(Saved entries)
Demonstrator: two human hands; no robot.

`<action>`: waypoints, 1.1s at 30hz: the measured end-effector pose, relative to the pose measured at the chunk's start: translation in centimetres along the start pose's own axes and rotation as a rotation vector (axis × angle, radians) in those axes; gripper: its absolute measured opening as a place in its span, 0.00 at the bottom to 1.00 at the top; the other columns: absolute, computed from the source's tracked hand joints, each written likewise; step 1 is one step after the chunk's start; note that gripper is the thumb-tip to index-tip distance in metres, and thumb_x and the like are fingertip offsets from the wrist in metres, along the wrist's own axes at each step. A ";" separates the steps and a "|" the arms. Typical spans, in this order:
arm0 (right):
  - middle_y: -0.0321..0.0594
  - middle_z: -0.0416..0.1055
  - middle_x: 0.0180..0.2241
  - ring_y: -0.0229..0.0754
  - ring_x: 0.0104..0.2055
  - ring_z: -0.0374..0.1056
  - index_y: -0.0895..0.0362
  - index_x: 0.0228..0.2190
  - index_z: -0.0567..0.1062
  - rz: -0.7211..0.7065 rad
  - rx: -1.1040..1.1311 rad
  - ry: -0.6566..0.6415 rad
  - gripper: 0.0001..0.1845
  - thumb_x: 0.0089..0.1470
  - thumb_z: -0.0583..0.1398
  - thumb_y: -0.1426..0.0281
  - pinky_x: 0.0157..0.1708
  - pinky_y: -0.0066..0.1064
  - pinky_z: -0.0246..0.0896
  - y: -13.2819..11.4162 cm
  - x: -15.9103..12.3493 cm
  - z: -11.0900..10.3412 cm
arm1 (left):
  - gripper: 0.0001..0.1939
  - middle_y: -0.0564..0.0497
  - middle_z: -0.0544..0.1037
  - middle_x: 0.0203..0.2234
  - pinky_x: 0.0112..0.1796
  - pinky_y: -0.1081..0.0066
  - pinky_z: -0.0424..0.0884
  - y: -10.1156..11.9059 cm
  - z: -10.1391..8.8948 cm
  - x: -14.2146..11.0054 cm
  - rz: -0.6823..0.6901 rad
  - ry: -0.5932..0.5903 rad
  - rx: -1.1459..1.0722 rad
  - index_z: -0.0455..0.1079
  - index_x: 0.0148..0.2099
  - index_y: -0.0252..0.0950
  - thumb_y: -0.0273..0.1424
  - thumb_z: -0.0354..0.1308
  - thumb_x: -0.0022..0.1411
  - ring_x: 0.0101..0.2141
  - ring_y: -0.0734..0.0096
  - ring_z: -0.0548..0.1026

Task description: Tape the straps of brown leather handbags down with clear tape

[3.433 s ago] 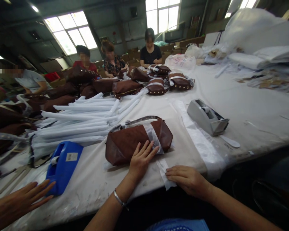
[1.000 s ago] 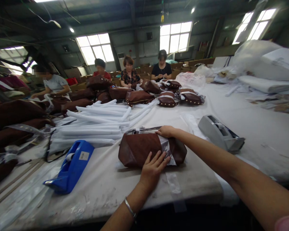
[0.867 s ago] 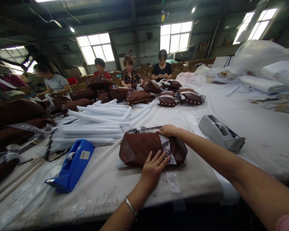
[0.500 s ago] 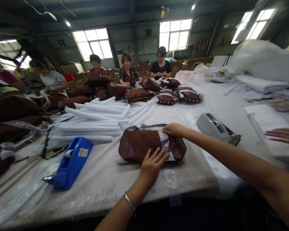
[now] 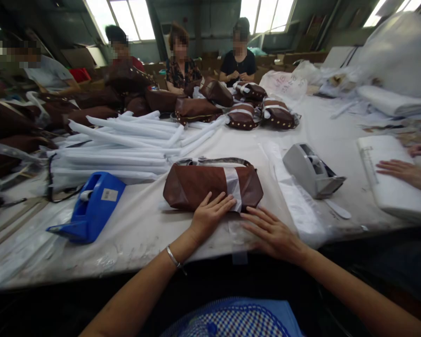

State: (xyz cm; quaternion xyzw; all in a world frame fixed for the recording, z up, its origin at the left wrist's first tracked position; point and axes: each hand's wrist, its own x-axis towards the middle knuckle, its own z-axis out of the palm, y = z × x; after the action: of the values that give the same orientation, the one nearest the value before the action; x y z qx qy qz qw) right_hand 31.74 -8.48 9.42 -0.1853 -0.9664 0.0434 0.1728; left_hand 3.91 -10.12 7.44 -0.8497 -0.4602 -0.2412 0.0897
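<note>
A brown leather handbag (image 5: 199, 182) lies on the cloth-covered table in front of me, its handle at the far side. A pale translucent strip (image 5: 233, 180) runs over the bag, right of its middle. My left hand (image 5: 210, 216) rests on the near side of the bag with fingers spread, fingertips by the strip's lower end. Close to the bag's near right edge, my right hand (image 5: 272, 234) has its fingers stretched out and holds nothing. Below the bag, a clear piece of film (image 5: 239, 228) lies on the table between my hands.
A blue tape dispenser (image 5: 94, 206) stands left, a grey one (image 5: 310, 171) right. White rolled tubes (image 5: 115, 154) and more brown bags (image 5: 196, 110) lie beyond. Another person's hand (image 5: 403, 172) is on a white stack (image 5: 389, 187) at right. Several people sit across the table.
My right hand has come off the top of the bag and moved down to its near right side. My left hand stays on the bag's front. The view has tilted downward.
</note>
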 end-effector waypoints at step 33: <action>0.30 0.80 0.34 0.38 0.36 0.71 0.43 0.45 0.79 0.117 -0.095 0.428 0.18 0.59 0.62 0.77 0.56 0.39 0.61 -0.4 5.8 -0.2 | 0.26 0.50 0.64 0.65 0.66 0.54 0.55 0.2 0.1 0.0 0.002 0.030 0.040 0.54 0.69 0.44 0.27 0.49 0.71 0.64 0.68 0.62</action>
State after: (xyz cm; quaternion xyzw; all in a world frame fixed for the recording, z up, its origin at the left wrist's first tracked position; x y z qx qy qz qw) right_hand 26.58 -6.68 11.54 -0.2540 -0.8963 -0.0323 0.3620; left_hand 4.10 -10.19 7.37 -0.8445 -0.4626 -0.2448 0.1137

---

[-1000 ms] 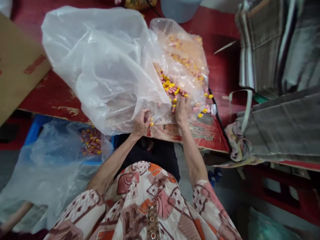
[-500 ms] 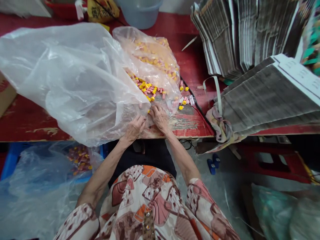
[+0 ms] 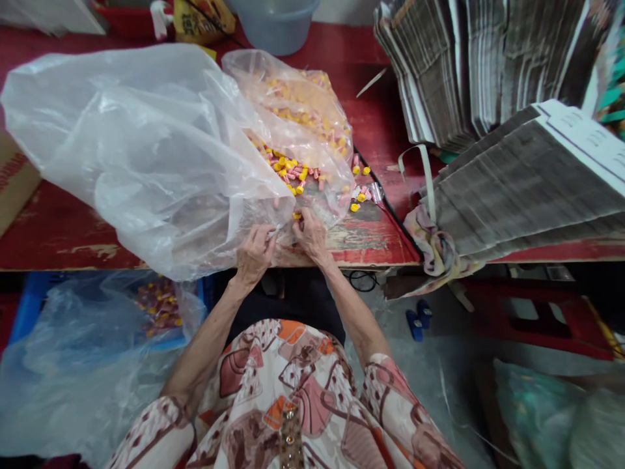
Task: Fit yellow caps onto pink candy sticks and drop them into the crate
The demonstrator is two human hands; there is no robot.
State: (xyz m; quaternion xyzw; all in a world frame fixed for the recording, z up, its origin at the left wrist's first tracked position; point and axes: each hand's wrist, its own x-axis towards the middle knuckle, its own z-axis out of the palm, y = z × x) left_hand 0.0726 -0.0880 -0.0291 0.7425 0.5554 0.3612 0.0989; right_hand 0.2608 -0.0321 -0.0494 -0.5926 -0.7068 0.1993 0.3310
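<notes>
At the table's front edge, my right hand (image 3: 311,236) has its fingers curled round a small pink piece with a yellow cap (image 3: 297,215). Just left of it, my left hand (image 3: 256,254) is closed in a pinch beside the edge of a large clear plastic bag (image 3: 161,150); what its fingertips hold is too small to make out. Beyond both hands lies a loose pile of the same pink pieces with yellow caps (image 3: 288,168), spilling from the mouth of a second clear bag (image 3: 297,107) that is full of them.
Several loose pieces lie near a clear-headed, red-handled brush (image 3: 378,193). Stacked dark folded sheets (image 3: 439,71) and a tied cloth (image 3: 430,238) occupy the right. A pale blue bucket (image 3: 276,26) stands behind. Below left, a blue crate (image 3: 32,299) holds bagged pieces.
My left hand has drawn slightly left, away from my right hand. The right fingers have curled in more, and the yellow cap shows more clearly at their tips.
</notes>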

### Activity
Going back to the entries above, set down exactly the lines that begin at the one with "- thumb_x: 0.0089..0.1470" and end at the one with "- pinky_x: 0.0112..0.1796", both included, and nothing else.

### Solution to the problem
  - thumb_x: 0.0089..0.1470
  - thumb_z: -0.0583..0.1398
  - thumb_y: -0.1426..0.0281
  - pinky_x: 0.0157..0.1708
  - pinky_y: -0.0066..0.1064
  - pinky_z: -0.0246..0.0896
  - y: -13.2819..11.4162 cm
  - x: -15.9103..12.3493 cm
  - z: -11.0900..10.3412 cm
arm1 (left):
  - gripper: 0.0001..0.1939
  - middle_y: -0.0564..0.0497
  - middle_z: -0.0544..0.1037
  - middle_x: 0.0203..0.2234
  - pinky_x: 0.0112..0.1796

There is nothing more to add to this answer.